• TASK INSTRUCTIONS
Produce a character-for-character copy of the data below.

*** DATA SHOWN Section Begins ***

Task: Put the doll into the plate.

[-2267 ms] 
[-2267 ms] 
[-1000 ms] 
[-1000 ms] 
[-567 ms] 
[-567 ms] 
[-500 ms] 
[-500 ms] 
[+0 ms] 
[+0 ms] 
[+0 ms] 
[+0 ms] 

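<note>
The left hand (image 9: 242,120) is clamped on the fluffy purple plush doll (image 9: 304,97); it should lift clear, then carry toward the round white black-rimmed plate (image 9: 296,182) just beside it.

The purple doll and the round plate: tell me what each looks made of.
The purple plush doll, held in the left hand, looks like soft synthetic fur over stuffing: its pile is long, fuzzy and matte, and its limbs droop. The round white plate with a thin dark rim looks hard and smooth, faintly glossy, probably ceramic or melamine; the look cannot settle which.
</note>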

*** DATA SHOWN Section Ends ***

• TASK ANSWER
Task: Put the doll into the plate.

[-2267 ms] 
[-2267 ms] 
[-1000 ms] 
[-1000 ms] 
[-567 ms] 
[-567 ms] 
[-500 ms] 
[-500 ms] 
[+0 ms] 
[+0 ms] 
[+0 ms] 
[+0 ms] 

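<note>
The left hand (image 9: 242,120) is clamped on the fluffy purple plush doll (image 9: 304,97); it should lift clear, then carry toward the round white black-rimmed plate (image 9: 296,182) just beside it.

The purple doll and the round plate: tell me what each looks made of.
The purple plush doll, held in the left hand, looks like soft synthetic fur over stuffing: its pile is long, fuzzy and matte, and its limbs droop. The round white plate with a thin dark rim looks hard and smooth, faintly glossy, probably ceramic or melamine; the look cannot settle which.
</note>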

The answer given is complete as it stands.